”Today I’m not here to talk about business and economics,” smiled tycoon Yosef Maiman. ”I came here after a 20-hour flight to close a family circle and honor the Slavinsky family that saved my family during the Holocaust and that I heard so much about during my childhood in Peru.”
Maiman spoke last night at a ceremony at the Polish ambassador’s residence at which the Raoul Wallenberg Foundation awarded family members of Stanislava Slavinsky – 75-year-old Roman Slavinsky, his son Yatzek and his 15-year-old grandson Milosh – awards and a special medal issued by the foundation, the ”Aspira Maiman Medal for Women Rescuers.”
Yesterday’s event followed a Tuesday ceremony at Yad Vashem in Jerusalem, at which Stanislava Slavinsky was named among the Righteous Among the Nations for her role in saving Maiman’s family.
The few dozen guests included friends and family members, ambassadors and a few representatives of the press. The only camera crew in the room worked for Maiman’s daughter, Noa, who is making a documentary about her family.
Maiman’s mother Aspira, now 94, left Lodz, Poland with her family at the outbreak of World War II. Aspira explained yesterday that they had decided to leave their home in Lodz for Warsaw expecting ”that it would be better there, since we didn’t think the Nazis would get there.”
The family’s hopes were shattered upon their arrival and they were forced to move into the city’s Jewish ghetto.
A few months later, Aspira escaped the ghetto with her first husband Roman Domb, her sister-in-law and her daughter. The Polish underground helped Aspira and her family, along with three other Jews, get to the Slavinsky family outside the city. Their nephew Roman lived with the childless couple. The family hid the Jews in the cellar of their home for three years until a few months after the end of the war. Aspira and the other refugees moved to a displaced persons camp in Germany, where Aspira met her second husband, Yisrael Maiman.
”The Slavinsky family risked their lives to rescue my family,” Yosef Maiman said. ”Roman, who was ten at the time, helped to hide the Jews and even helped the Polish underground fight the Nazis. When a neighbor discovered there were Jews hiding in their home and tried to blackmail them, the Slavinskys paid him off to keep quiet, despite their own impoverished state.”
Aspira corresponded with Stanislava from after the war until 1968, when the Communist regime began to return her letters.
After many years of fruitless searches, this year she asked the Raoul Wallenberg Foundation to find them. The foundation found a letter Stanislava had written to Yad Vashem in 1961 describing the Jews she saved and using the letter, was able to locate Roman Slavinsky.
”After it had been verified he was the same Roman Slavinsky, we spoke on the phone. It was very emotional and we both cried,” Aspira recounted.
”In that call I also found out that Stanislava had died in 1971 and I would never see her again. She was like a sister to me – my war sister and my sister for life,” Aspira said.

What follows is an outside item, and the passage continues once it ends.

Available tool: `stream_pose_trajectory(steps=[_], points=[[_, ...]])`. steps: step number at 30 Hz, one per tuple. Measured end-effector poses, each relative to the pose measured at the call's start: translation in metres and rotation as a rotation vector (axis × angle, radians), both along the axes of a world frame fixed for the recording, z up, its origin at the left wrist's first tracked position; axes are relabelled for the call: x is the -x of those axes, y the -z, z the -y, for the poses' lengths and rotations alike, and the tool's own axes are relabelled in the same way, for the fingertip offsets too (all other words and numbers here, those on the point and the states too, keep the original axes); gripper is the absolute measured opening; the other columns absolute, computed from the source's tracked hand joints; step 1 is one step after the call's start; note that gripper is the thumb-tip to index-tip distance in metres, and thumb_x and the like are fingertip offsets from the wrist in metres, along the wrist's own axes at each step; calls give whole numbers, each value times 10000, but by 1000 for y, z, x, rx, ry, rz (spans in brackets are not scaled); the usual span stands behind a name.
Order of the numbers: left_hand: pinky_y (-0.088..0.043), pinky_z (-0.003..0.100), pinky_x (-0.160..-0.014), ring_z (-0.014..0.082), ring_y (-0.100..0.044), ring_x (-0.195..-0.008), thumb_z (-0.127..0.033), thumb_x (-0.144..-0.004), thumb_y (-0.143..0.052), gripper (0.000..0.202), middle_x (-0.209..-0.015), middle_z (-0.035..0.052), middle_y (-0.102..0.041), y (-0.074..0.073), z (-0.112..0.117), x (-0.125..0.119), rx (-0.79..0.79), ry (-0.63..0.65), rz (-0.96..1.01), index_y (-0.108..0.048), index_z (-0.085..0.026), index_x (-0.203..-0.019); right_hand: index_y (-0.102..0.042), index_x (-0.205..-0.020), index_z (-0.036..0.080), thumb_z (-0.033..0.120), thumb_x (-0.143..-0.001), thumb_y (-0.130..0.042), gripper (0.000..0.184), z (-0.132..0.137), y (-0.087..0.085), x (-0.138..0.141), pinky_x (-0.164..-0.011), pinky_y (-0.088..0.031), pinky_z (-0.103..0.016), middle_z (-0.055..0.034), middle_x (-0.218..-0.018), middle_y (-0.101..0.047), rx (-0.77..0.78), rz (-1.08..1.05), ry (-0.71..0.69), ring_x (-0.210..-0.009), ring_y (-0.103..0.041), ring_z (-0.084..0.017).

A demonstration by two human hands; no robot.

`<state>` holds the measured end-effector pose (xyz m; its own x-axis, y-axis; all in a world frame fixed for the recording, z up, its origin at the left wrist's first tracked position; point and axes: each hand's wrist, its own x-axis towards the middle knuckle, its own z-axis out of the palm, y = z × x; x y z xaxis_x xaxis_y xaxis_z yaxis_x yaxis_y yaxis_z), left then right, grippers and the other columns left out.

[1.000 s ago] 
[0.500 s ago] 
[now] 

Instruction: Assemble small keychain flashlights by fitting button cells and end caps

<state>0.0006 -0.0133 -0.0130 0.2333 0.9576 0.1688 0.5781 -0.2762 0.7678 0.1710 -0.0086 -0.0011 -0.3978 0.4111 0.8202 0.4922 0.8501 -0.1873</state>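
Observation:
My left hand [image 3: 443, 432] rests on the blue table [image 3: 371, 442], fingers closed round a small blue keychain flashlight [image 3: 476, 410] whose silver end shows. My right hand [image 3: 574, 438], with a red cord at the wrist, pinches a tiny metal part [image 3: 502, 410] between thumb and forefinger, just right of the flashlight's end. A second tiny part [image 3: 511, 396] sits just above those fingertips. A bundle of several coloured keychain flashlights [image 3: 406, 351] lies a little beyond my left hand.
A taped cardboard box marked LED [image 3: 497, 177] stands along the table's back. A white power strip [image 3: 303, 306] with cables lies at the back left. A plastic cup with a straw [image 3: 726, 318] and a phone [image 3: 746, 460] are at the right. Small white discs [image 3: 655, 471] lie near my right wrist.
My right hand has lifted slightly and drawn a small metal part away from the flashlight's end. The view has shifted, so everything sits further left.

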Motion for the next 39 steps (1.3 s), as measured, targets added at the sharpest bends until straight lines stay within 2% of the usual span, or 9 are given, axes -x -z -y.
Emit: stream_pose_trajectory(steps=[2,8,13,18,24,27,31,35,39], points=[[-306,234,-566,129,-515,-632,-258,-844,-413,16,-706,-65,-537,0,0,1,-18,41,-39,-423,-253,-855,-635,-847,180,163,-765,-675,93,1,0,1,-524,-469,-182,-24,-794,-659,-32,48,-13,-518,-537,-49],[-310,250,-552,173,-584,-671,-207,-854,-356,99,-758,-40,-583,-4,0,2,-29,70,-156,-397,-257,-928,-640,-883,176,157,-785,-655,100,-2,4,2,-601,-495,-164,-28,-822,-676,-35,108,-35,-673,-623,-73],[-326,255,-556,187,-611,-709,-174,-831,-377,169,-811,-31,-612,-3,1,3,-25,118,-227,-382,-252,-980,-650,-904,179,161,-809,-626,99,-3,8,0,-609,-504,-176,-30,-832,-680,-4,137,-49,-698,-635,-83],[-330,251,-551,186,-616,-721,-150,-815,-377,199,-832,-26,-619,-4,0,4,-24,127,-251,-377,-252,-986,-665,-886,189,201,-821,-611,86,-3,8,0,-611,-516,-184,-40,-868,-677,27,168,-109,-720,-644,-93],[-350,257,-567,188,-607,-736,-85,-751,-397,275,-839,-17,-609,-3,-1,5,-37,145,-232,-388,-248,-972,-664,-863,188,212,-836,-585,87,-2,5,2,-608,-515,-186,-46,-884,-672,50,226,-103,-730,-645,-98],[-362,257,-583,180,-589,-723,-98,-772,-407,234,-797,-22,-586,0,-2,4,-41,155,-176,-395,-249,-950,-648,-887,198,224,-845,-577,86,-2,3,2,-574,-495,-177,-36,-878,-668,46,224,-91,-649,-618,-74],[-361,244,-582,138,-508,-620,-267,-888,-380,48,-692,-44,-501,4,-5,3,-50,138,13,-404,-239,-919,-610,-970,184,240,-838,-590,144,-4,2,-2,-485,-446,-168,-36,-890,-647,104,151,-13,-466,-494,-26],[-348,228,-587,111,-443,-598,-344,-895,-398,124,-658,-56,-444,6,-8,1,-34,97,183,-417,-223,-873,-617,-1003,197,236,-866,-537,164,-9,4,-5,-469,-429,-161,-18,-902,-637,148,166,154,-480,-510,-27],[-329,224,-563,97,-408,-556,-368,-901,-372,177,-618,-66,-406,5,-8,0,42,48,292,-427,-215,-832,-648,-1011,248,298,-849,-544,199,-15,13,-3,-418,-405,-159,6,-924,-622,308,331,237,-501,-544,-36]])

Roman himself was slightly embarrassed by the award.
”What we did during the war was our natural obligation, we didn’t think we deserved a prize for it,” he said.
Roman showed emotion for the first time at the end of the ceremony, reading the inscription on the front of a photo album Maiman’s son Ohad gave him. ”A special thanks to your family which enabled my family to exist.”